Recorded data:
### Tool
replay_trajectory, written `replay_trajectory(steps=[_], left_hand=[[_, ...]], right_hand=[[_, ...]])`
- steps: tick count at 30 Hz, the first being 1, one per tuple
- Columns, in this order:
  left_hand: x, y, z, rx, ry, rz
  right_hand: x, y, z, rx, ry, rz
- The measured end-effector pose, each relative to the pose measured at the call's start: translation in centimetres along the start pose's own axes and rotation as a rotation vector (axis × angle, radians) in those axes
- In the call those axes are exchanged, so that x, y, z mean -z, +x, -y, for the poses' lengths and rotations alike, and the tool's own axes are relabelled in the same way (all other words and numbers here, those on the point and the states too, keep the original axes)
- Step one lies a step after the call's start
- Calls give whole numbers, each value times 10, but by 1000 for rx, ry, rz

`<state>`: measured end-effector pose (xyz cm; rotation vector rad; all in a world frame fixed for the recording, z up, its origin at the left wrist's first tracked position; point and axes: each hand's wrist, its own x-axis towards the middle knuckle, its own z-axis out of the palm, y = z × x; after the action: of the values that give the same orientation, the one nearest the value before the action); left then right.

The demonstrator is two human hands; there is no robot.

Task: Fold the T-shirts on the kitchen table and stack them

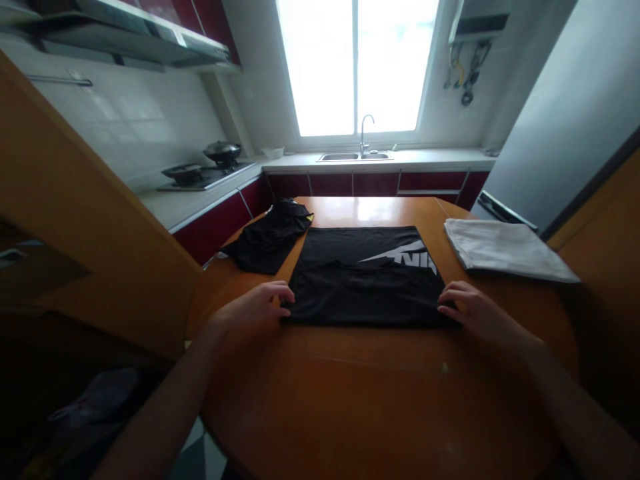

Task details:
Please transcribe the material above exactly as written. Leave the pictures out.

Your response:
### Tool
replay_trajectory, written `replay_trajectory(steps=[_], left_hand=[[_, ...]], right_hand=[[_, ...]])`
- steps: tick count at 30 Hz, the first being 1, one per tuple
- Columns, in this order:
  left_hand: x, y, z, rx, ry, rz
  right_hand: x, y, z, rx, ry, rz
- The measured end-effector pose, each relative to the pose measured at the call's start: translation in centimetres along the start pose's own axes and rotation as a rotation vector (axis × angle, radians) in those axes
- In the call those axes are exchanged, so that x, y, z mean -z, +x, -y, for the poses' lengths and rotations alike, and the tool's own axes are relabelled in the same way (all other words and numbers here, those on the point and the states too, keep the original axes)
- Step one lies a step after the call's start
- Calls give whole numbers, each value times 10, but by 1000 for rx, ry, rz

`<state>`: measured end-effector pose (xyz cm; rotation vector rad; all in a world frame fixed for the recording, z up, its origin at the left wrist's first tracked position; point and axes: each hand's wrist, its own x-axis towards the middle knuckle, its own z-axis out of the palm, y = z × x; after the action: of the values that give the same orientation, the one nearest the value before the action); left then right.

The demonstrator is two human hands; there is no robot.

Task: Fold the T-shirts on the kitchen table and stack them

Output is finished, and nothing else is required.